Virtually any inhabitant of the teeming refugee camps would have made a reasonable candidate to receive refugee status in the United States. Those who are considered for the designation, however, must also pass rigorous security and medical screenings.
The Department of Homeland Security administers the security checks. In the past year, the bureaucratic process has been bogged down so greatly by a new, second layer of security clearances that, despite a quota of 80,000 refugees for 2011, only about 65,000 were expected to make it into the country.
Legal refugees already in the states can petition for their relatives to join them here, although family reunification programs have been on hold for the past three years.
Hussein Ahmed, the owner of the Barwaqo Halal Shop, petitioned the United States for the admission of his mother, three brothers and a sister.
They had to pass the same security screenings and medical exams as independent refugee applicants, and had to prove they were related. “It’s exhausting,” Ahmed said. “They do DNA.”
Once they passed the medical tests, they were given three months to make it to the U.S. If they missed that window, they had to go through the battery of tests all over again.
The process was drawn out for nearly six years, Ahmed says. During that time, his mother and siblings were living in a squalid Kenyan refugee camp. “It took a long, long time,” he said. “They were desperate to get out.”
Because Ahmed’s father is no longer married to his mother, he was forced to submit a separate petition for his father and half-siblings, who remain in a refugee camp. He could not petition for six of his older siblings to join him here because they have their own families; government regulations allow refugees to petition only for siblings who are unmarried and younger than 21.
Despite the pace of the refugee vetting system, Ahmed says he understands why it’s so thorough. Ensuring the legality of the immigrants and the safety of the country are justifiably important, he said.

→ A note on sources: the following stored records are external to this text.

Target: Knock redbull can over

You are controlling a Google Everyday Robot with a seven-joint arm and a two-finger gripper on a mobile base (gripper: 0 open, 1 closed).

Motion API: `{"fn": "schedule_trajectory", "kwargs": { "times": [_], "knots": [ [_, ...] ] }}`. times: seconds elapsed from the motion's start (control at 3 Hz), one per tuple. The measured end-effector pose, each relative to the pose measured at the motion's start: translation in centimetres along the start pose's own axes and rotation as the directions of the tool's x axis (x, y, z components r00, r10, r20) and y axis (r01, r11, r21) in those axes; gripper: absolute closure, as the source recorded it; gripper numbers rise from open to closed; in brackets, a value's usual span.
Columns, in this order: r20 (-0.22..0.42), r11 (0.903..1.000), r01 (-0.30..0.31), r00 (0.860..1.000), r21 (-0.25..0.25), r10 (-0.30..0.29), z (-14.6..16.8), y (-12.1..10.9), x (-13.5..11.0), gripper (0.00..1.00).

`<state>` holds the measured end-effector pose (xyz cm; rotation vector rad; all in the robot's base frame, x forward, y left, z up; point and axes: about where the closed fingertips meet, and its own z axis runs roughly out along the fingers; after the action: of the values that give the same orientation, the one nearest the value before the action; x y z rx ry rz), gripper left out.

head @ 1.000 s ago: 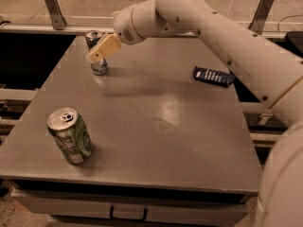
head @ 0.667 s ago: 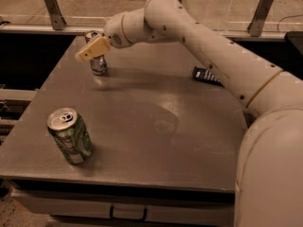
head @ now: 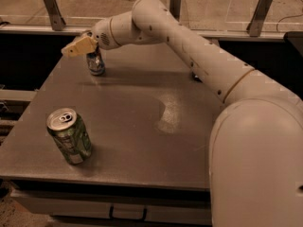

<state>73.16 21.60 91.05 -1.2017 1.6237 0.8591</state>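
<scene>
redbull can (head: 96,63) upright, gripper (head: 72,49) just above

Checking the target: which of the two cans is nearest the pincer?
The slim blue-and-silver redbull can at the far left, right by the pincer; the wider green can sits apart near the front edge.

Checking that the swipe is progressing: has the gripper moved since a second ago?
Yes. The gripper has swept leftward in view, passing over the upright redbull can, which stands at the same spot on the table.
</scene>
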Motion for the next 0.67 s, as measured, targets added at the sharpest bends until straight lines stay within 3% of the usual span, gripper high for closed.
{"fn": "schedule_trajectory", "kwargs": {
  "times": [0.33, 0.67],
  "knots": [
    [-0.008, 0.9999, -0.017, 1.0, 0.003, 0.017, -0.3, 0.1, 0.2, 0.64],
    [-0.068, 0.9982, 0.004, 0.998, 0.059, 0.0, -3.8, 0.2, 0.1, 0.88]
  ]
}}
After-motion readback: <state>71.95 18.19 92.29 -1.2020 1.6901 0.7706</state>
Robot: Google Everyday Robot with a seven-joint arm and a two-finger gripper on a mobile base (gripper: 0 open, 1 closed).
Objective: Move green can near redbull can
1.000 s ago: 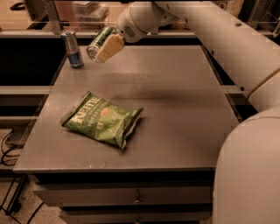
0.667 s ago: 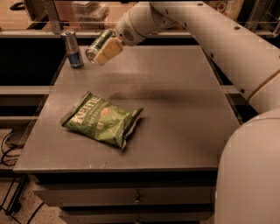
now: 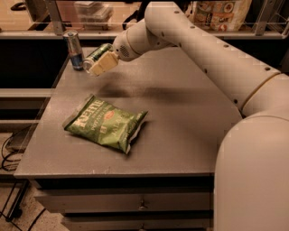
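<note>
The redbull can (image 3: 73,48) stands upright at the far left corner of the grey table (image 3: 180,117). It is slim, blue and silver with a red mark. My gripper (image 3: 100,63) is shut on the green can (image 3: 95,55) and holds it tilted in the air, just to the right of the redbull can. The green can's silver end points down and left towards the redbull can. The cream fingers cover much of the green can's lower side.
A flat green chip bag (image 3: 105,122) lies on the table's front left part. My white arm (image 3: 212,58) reaches across from the right. A shelf with boxes and a rail (image 3: 90,13) runs behind the table.
The gripper with the green can has moved slightly down and left, closer to the redbull can. The chip bag and the redbull can have not moved.
</note>
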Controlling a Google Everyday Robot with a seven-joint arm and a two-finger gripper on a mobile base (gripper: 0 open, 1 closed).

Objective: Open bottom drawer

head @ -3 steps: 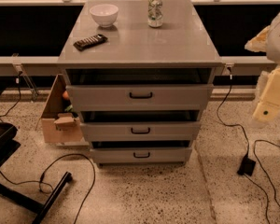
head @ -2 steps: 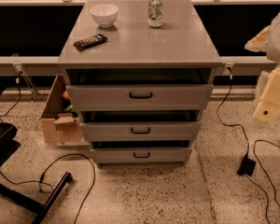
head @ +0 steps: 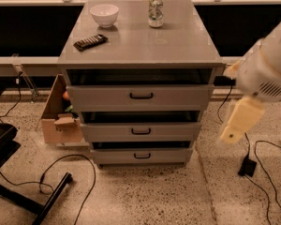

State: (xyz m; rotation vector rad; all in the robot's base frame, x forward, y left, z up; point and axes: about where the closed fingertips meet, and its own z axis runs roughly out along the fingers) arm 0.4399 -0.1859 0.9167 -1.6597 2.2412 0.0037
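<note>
The grey cabinet (head: 140, 46) has three drawers. The bottom drawer (head: 117, 156) is the lowest and shallowest front, with a small black bar handle (head: 142, 155) at its centre. It sits in line with the cabinet, with a dark gap above it. My gripper (head: 233, 132) hangs at the end of the white and cream arm (head: 267, 76), right of the cabinet. It is level with the middle drawer (head: 112, 131) and touches nothing. The top drawer (head: 103, 97) has the tallest front.
On the cabinet top are a white bowl (head: 104, 15), a can (head: 155, 11) and a dark remote (head: 90, 42). An open cardboard box (head: 61, 116) stands at the cabinet's left. Cables (head: 61, 172) and a black chair base (head: 18, 191) lie on the floor at left, and more cables (head: 264, 168) at right.
The arm and gripper have swung left and down, closer to the cabinet's right side. The drawers have not moved.
</note>
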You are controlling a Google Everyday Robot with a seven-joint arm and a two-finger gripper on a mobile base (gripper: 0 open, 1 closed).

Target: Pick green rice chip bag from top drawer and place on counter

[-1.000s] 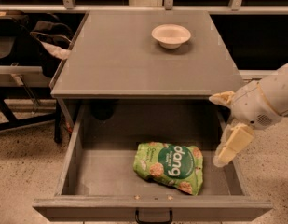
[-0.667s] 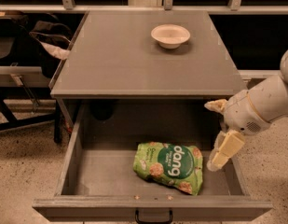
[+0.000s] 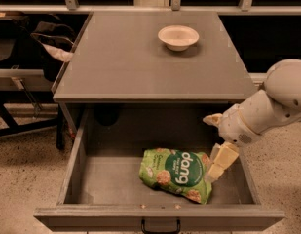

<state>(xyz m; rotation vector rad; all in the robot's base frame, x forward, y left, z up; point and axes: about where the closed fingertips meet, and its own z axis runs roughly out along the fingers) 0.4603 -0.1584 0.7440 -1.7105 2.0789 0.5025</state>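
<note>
The green rice chip bag (image 3: 177, 173) lies flat, label up, in the open top drawer (image 3: 155, 213), 6 o'clock from the counter (image 3: 130, 62); the gripper (image 3: 212, 147) hangs spread at its 3 o'clock.

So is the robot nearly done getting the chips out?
Not yet. Done: the top drawer is pulled open. In hand: the robot's hand is down inside it, open, at the right edge of the green rice chip bag, which lies on the drawer bottom. Left: grab it, lift it, and set it on the counter, where a bowl sits.
</note>
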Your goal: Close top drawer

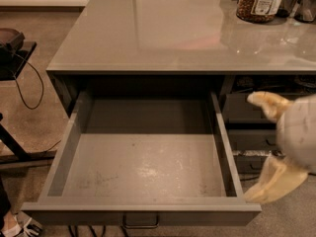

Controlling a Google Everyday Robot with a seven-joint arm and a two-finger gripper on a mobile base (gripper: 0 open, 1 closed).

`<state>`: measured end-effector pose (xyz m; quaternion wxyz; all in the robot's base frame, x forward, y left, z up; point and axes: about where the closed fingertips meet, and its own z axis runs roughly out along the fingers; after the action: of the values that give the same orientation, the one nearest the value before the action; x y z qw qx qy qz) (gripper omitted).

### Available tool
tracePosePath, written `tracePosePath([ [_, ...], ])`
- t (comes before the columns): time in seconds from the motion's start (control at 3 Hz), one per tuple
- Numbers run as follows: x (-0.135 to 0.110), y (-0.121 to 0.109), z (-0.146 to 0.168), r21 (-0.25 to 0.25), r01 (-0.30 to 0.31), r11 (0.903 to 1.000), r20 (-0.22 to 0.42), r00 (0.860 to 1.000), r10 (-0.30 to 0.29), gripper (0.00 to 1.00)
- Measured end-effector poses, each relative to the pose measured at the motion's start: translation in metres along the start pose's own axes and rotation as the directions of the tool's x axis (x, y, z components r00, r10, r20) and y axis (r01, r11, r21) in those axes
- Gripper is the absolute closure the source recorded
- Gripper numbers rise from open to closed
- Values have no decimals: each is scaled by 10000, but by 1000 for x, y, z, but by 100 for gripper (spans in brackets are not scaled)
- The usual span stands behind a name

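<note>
The top drawer point(143, 169) is pulled fully out from under the grey counter. It is wide and deep, with a scuffed grey floor and nothing inside. Its flat front point(74, 215) runs along the bottom of the view, with a small metal loop handle point(141, 222) at its centre. My gripper point(256, 149) is at the right edge, just outside the drawer's right wall. Its two cream fingers point(269, 105) are spread wide, one high and one low by the drawer's front right corner. It holds nothing.
The glossy grey countertop point(173, 28) lies above the drawer, with a jar of nuts point(259, 1) and dark containers at the back right. Narrower grey drawers point(247, 112) sit to the right behind the gripper. A black stand with cables point(15, 53) is on the left floor.
</note>
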<state>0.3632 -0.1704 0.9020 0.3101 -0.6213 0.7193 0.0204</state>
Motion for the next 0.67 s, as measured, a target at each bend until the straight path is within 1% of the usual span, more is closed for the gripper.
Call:
tracePosePath([
  [0.33, -1, 40, 72, -247, -160, 9996, 1438, 9894, 194, 0],
  [0.67, 2, 90, 136, -1004, 537, 9935, 2267, 9735, -297, 0],
])
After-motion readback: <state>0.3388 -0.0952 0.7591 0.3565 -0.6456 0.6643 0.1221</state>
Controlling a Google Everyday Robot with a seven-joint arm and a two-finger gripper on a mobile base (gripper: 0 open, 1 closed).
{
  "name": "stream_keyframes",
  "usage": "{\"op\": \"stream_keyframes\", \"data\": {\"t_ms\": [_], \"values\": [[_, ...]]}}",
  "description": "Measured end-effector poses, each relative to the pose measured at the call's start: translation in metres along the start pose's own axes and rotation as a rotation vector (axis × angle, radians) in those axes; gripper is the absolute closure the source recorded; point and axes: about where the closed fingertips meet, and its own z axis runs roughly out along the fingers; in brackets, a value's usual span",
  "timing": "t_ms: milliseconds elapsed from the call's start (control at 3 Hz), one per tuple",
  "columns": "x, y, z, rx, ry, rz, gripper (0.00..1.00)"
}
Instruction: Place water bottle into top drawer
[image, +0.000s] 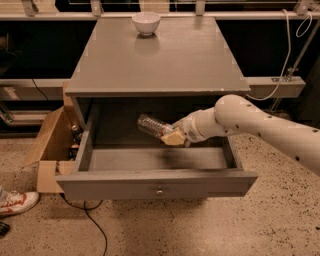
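Note:
The top drawer of the grey cabinet is pulled open, its small round knob at the front's centre. My gripper reaches in from the right on a white arm and is shut on the water bottle. The clear ribbed bottle lies tilted, its free end pointing up and left, held above the drawer's floor under the cabinet top. Its cap and label are hidden.
A white bowl stands at the back of the cabinet top. An open cardboard box sits on the floor left of the drawer. A shoe and a black cable lie on the floor at left.

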Motion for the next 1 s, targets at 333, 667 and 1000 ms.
{"op": "stream_keyframes", "data": {"t_ms": [333,667,1000], "values": [[0.0,0.0,0.0,0.0,0.0,0.0,0.05],[0.001,0.0,-0.004,-0.016,-0.021,0.005,0.0],[0.003,-0.005,-0.034,-0.015,-0.087,0.028,0.0]]}}
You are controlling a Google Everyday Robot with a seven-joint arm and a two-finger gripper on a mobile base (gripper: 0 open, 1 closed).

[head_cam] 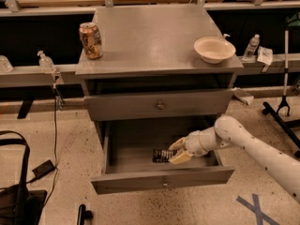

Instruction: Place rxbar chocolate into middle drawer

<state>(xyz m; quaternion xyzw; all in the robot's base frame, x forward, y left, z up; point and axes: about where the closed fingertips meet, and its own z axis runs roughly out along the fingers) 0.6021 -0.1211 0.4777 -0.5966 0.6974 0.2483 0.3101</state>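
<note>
The middle drawer (161, 181) is pulled open below the shut knobbed drawer (161, 105). My gripper (174, 152) reaches into it from the right, low over the drawer floor. It is shut on the rxbar chocolate (162, 155), a small dark bar with pale lettering that sticks out to the left of the fingers (180, 157). The bar hangs at or just above the floor near the drawer's middle; I cannot tell if it touches.
On the cabinet top stand an orange-patterned can (90, 40) at the left and a white bowl (214, 49) at the right. A black bag (14, 191) and cable lie on the floor at left. A stand's black legs (281, 111) are at right.
</note>
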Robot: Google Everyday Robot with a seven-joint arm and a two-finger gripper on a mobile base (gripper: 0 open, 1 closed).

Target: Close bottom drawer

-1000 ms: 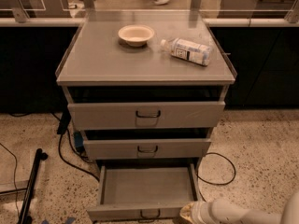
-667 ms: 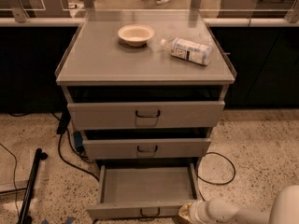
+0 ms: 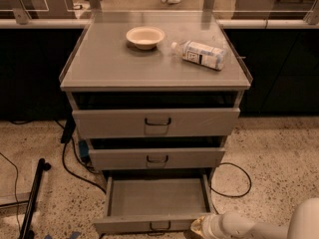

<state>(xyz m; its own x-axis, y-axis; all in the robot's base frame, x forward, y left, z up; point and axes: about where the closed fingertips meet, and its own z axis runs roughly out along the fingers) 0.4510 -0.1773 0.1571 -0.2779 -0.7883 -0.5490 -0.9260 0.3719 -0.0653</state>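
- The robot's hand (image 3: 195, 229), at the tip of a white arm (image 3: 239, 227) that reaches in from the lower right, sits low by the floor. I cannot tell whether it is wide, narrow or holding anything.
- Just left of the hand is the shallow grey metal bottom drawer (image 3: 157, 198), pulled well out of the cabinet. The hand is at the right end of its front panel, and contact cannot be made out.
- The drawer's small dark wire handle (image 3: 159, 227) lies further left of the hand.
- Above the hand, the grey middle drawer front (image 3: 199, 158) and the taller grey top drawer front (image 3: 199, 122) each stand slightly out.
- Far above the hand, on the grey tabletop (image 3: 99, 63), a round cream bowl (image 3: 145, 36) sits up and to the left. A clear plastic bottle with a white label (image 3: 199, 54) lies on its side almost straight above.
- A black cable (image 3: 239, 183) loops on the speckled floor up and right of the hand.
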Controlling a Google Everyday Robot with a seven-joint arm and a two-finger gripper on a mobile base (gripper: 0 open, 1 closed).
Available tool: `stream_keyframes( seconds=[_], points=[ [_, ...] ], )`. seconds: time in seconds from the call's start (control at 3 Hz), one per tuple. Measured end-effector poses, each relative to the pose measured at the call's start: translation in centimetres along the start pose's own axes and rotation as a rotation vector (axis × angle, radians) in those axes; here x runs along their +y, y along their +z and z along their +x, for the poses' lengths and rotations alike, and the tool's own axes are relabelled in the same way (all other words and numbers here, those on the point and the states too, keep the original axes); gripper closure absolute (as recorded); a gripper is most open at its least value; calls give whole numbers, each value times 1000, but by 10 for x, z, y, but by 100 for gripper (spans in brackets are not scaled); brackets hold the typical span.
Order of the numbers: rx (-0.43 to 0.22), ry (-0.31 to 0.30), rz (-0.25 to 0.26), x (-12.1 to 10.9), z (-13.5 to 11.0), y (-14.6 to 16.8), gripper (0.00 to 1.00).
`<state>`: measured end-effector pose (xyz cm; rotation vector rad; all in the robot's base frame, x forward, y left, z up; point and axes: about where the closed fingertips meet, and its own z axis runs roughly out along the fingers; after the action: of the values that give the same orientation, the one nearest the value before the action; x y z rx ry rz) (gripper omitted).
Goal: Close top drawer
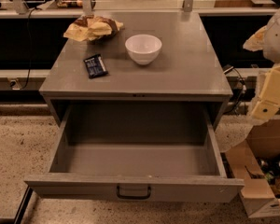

For the most part, people accepted to the U.S. as refugees pay for their own travel up front. In some cases, family members already in the U.S. buy plane tickets for recently accepted relatives. Under another visa status, refugees receive loans from the government to pay for airfare, signing a promissory note and beginning repayment of the debt after six months in the country, said Qamar Bashir, a Somali woman who serves as case manager for Catholic Charities’ Refugee and Immigration Services office in Lewiston.
One-way tickets from Kenya to the United States currently cost about $1,000.
But refugees with no family members in the U.S. have little, if any, control over where they are settled within the country. The State Department contracts 11 agencies to resettle refugees across the nation; each state is obliged to accept some refugees. In Maine, the resettlement agency is Catholic Charities.
Resettlement agencies like Catholic Charities are tasked with finding host communities for immediate arrivals, known within the field as primary refugees, and with providing cultural orientations. Communities are chosen for refugees based on their economies, transportation systems, access to health care and the languages spoken locally. In Maine, Portland is the primary resettlement site.
At most, perhaps 40 primary refugee families — mainly Somalis with relatives living in the area — will be settled in Lewiston each year, said Arian Giantris, director of the Catholic Charities Maine RIS program.
By and large, Lewiston’s refugees are what are known as secondary migrants: Refugees who were placed first in another city elsewhere in America and made their way here on their own.
It’s a key distinction, because primary refugees have access to eight months’ worth of Refugee Cash Assistance, in addition to a one-time payment of $900 upon arrival.
The money isn’t much: Monthly RCA payments amount to $230 for a single person, and $611 for a family of four. But it is essential to nearly every refugee family, because many don’t speak English, aren’t familiar with American work culture and have no resources of their own when they arrive here.
Once in America, refugees can move anywhere in the country, at any time, like any other resident. But RCA payments stop the day a refugee moves from the city their resettlement agency assigned them.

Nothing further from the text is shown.